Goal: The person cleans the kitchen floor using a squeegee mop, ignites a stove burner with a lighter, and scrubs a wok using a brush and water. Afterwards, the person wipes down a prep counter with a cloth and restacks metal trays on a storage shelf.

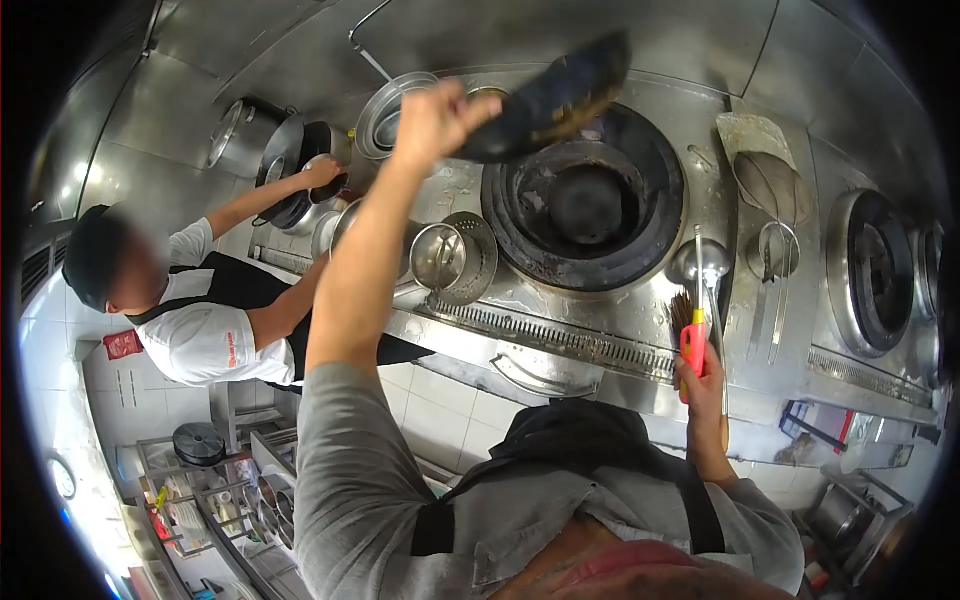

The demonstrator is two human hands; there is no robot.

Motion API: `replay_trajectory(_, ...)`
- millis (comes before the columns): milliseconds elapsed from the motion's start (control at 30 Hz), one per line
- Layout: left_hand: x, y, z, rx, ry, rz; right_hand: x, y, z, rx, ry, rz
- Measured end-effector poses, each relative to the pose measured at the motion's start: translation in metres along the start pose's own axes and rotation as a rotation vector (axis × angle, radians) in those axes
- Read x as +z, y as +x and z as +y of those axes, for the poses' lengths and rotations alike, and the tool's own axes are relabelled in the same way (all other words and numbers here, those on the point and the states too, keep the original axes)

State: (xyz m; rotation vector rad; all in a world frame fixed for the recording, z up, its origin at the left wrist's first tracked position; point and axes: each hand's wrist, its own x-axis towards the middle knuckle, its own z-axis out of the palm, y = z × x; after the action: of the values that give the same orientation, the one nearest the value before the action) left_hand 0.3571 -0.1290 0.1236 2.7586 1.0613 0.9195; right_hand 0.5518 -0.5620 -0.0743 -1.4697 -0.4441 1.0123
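Note:
My left hand (pixel 437 120) is closed on the edge of a black wok (pixel 560 100), raised and tilted above the stove and blurred by motion. Below it sits the round black burner (pixel 585 200), with no pan on it. On the right, my right hand (pixel 703 385) is closed around a red and yellow lighter (pixel 692 350), its long thin metal tip pointing up. A dark bristle brush (pixel 683 312) and a ladle (pixel 706 262) show right beside that hand; whether its fingers hold them too, I cannot tell.
At the left a co-worker (pixel 200 300) in a dark cap reaches toward pots (pixel 290 165). Strainers (pixel 440 258) stand left of the burner. A mesh skimmer (pixel 770 188) lies to its right, before a second burner (pixel 872 270). A slotted drain (pixel 560 335) runs along the front.

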Motion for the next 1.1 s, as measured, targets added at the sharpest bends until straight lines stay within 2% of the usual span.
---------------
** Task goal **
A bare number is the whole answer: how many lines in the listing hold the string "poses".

** Output below **
2